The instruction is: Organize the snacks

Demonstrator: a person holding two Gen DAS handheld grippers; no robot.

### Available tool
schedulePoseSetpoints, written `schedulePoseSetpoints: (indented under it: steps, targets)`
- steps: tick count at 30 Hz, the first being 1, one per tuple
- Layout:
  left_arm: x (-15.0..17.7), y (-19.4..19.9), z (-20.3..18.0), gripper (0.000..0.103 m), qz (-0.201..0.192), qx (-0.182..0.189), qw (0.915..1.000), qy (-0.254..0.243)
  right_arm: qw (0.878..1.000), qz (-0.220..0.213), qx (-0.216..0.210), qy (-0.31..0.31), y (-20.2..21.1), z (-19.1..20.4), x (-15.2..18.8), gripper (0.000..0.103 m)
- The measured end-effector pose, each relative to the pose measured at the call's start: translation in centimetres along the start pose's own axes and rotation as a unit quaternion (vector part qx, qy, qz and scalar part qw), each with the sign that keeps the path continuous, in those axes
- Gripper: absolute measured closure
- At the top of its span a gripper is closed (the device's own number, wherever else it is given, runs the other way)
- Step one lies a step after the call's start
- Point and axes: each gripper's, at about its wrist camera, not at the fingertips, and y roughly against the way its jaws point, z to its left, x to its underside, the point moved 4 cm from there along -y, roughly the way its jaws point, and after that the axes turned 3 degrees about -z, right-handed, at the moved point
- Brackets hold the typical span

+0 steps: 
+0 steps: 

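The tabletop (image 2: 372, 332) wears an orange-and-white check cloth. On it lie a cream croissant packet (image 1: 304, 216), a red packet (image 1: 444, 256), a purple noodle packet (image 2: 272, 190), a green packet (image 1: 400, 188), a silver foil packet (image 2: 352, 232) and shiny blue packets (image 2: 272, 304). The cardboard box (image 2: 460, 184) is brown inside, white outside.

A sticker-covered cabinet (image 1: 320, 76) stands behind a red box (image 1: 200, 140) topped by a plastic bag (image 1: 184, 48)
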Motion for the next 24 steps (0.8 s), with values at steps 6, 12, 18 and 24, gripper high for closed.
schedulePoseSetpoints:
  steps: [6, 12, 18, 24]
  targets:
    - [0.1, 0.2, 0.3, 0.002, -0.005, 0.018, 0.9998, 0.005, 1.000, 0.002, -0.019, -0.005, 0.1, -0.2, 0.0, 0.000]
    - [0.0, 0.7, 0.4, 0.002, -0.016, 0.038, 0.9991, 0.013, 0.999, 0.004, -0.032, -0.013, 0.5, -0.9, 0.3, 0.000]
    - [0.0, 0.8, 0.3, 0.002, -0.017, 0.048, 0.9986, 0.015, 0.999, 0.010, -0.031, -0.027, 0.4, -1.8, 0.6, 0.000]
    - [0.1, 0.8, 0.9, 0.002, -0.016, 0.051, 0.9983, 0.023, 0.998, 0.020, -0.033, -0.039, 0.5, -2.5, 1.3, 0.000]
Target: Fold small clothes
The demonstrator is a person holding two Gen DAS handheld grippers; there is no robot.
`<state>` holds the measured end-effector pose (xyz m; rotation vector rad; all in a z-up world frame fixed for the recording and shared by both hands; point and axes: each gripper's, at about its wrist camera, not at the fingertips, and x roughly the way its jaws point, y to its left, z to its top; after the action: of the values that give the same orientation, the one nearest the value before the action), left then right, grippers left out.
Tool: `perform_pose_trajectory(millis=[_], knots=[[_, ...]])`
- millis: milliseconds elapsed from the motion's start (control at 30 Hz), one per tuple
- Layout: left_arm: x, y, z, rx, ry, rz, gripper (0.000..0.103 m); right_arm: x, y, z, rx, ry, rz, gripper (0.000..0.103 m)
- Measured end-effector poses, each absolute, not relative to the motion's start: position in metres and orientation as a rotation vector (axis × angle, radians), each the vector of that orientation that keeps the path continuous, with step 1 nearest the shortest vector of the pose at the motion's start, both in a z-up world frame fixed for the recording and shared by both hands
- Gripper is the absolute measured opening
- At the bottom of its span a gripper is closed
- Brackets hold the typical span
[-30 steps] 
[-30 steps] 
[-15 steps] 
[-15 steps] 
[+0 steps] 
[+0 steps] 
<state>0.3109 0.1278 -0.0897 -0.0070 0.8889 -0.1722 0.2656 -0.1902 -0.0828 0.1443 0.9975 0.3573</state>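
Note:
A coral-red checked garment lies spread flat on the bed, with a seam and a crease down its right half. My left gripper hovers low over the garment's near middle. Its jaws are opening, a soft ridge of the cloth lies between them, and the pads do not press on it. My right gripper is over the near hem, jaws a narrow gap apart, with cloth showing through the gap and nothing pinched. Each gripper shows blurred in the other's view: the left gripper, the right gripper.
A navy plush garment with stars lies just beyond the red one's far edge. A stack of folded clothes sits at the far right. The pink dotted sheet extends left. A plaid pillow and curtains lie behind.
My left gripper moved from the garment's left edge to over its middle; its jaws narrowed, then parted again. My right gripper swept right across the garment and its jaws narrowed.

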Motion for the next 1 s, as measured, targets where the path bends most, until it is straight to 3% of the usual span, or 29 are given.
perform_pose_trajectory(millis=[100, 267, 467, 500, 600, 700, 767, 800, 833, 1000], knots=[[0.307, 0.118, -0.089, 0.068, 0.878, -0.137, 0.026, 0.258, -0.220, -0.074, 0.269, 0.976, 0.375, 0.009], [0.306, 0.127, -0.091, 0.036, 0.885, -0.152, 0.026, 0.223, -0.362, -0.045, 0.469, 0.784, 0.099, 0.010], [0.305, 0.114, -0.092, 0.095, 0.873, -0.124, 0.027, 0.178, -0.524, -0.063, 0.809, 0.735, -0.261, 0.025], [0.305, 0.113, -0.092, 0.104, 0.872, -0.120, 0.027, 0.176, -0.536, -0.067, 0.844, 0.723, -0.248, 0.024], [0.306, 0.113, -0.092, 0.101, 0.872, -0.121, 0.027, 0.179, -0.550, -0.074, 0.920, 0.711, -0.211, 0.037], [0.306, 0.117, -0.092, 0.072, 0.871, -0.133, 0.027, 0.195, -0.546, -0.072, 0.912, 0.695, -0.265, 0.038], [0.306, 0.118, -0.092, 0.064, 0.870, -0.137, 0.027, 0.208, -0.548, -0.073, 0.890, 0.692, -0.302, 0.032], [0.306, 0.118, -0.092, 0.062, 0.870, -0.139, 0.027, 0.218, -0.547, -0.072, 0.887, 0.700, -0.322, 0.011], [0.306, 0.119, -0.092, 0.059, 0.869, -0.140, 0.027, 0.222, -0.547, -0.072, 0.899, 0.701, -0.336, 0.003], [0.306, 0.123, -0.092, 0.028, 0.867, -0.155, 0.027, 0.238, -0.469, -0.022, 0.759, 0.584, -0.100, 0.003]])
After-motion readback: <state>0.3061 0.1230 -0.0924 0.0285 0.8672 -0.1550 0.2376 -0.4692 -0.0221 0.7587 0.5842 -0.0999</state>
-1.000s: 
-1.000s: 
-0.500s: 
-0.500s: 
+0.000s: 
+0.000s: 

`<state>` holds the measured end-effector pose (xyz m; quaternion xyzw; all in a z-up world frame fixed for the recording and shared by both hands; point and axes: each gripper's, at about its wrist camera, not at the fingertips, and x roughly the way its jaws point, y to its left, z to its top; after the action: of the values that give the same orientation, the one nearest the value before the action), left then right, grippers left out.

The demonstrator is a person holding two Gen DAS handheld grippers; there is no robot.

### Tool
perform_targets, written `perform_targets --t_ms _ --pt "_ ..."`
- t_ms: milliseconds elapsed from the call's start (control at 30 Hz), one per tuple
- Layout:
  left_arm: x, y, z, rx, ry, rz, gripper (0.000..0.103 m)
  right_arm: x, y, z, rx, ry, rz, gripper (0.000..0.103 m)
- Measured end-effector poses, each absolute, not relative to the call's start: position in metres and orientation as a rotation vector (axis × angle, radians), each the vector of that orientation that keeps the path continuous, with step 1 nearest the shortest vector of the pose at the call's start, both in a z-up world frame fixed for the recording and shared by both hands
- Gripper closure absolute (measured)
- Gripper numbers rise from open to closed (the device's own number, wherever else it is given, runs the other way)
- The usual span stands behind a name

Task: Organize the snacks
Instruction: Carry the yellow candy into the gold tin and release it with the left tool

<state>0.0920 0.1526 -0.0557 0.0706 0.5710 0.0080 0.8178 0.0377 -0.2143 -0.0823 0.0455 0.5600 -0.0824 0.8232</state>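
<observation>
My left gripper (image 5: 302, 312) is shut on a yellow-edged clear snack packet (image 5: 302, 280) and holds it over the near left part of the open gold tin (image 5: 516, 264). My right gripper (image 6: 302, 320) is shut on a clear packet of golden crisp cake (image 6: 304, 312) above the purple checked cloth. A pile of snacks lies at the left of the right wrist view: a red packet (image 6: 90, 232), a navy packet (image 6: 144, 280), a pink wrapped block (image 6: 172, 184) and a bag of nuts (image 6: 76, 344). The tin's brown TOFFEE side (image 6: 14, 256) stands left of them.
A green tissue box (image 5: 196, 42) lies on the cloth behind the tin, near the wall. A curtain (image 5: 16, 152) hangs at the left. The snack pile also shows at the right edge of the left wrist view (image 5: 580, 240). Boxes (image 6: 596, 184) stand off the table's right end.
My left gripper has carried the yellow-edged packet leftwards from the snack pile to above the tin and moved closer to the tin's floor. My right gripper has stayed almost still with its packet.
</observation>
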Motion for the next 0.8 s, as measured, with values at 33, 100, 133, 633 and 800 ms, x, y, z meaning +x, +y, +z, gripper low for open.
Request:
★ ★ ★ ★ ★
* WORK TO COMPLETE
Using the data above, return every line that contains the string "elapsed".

* REPLY TO THE TASK
- millis: milliseconds elapsed from the motion's start (control at 30 Hz), one per tuple
- t_ms: milliseconds elapsed from the call's start (control at 30 Hz), one per tuple

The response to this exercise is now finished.